Una vita “Sull’orlo dell’Olocausto - dialoghi con un sopravvissuto” (Al filo del Holocausto. Diálogos con un superviviente - Edizioni Viena). E’ questo il titolo di un libro intervista a Jaime Vandor, presentato l’8 Aprile a Barcellona, Giornata Internazionale del popolo Rom, un giorno dopo quello in cui gli ebrei ricordano la Shoah. Più di 6 milioni di ebrei e 400.000 zingari furono assassinati dall’odio nazista.
“Più che la presentazione di un libro, questo incontro costituisce un omaggio al percorso di Jaime Vándor. Come professore universitario, pensatore e poeta il suo umanesimo ha preso le mosse sempre dalla sua esperienza di un’infanzia sull’orlo dell’Olocausto” così hanno detto Carles Duarte, Vicenç Villatoro, Lluis Bassat e Jaume Castro nei loro interventi.
La partecipazione numerosa e la commozione nella sala del Palazzo Centelles Solferino hanno dimostrato l’affetto e la necessità di non perdere la memoria perchè mai più si ripeta nulla di simile. “Nella storia di Jaime la vita ha vinto l’orrore dell’olocausto. Ma quante vite si persero nell’infanzia, nell’adolescenza, nella giovinezza, e rimasero troncate per sempre?” sottolineava Vicenç Villatoro ricordando l’orrore dello sterminio.
Jaime Vándor nacque a Vienna il 26 febbraio 1933, un giorno prima dell’incendio del Reichstag tedesco. Dopo l’annessione dell’Austria da parte del terzo Reich la sua famiglia di origine ebraica fuggi in Ungheria.

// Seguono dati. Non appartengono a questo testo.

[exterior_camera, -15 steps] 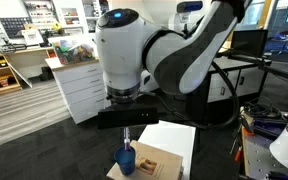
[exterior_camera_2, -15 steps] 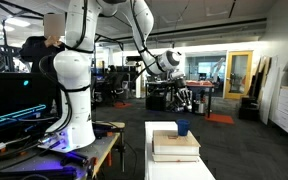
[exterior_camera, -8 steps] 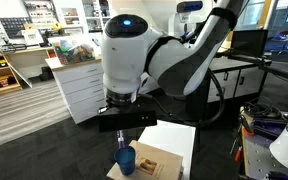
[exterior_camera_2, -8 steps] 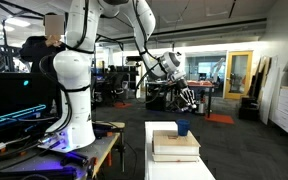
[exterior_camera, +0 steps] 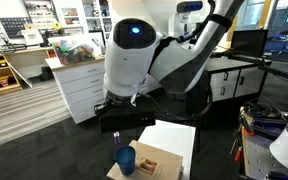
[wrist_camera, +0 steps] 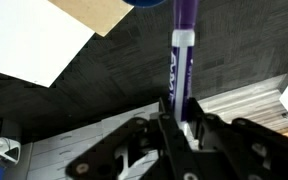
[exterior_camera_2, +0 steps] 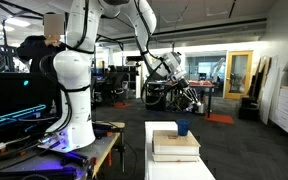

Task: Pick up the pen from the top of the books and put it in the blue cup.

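My gripper [wrist_camera: 178, 118] is shut on the pen [wrist_camera: 181, 55], a purple stick with a white band that juts out past the fingertips. In the wrist view the pen's far end lies next to the rim of the blue cup [wrist_camera: 144, 3] at the top edge. In an exterior view the gripper [exterior_camera: 115, 133] hangs just above and left of the blue cup [exterior_camera: 126, 160], which stands beside the tan books [exterior_camera: 150, 160]. The cup [exterior_camera_2: 183, 128] and the books [exterior_camera_2: 175, 147] also show in an exterior view.
A white board [exterior_camera: 174, 140] lies under the cup and books on a narrow table [exterior_camera_2: 179, 170]. White drawers [exterior_camera: 79, 90] stand behind the arm. A second white robot [exterior_camera_2: 74, 70] stands beside the table. Dark carpet surrounds it.
The wrist has tilted and shifted left in an exterior view. The pen has moved from straight over the blue cup to its left side, still held.
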`<act>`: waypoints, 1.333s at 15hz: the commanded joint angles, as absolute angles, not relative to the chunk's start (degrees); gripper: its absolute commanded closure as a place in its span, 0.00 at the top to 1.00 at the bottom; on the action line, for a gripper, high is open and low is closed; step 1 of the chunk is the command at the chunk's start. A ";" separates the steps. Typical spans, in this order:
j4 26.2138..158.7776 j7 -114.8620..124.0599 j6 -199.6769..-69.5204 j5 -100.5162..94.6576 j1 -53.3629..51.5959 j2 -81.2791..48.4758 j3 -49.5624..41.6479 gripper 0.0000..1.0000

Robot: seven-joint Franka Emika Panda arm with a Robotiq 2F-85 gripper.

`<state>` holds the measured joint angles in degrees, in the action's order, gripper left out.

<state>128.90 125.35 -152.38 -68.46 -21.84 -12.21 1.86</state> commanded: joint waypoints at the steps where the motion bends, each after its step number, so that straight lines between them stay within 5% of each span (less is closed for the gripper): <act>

Nel 1940 il padre emigrò in Spagna con la speranza di potersi ricongiungere lì più tardi con sua moglie e i suoi figli, tuttavia il blocco alle frontiere lo impedì, e loro tre dovettero rimanere in Ungheria, nel sovraffollato “ghetto internazionale” di Budapest. Nel 1944 i tedeschi occuparono l’Ungheria e migliaia di persone furono deportate e morirono fra cui gran parte degli amici e dei familiari dei Vándor. Jaime, sua madre e suo fratello sfuggirono a questo destino grazie all’opera di Angel Sanz Britz e Giorgio Perlasca, che salvarono dalla deportazione più di 5200 ebrei rifugiati nell’Ambasciata di Spagna. Dopo molte vicissitudini, nel 1947, in pieno dopoguerra spagnolo, i tre riuscirono ad arrivare finalmente a Barcellona.
“Se ti chiedi: che posso fare? La risposta è prima di tutto conoscere”. Risponde Jaime Vándor in questa intervista in cui alla sua esperienza di bambino e adolescente in mezzo alla barbarie della II Guerra Mondiale, unisce una contestualizzazione storica degli eventi e numerose riflessioni serene, miti ed illuminanti sulla memoria, l’etica e l’arte dopo l’esperienza dell’Olocausto.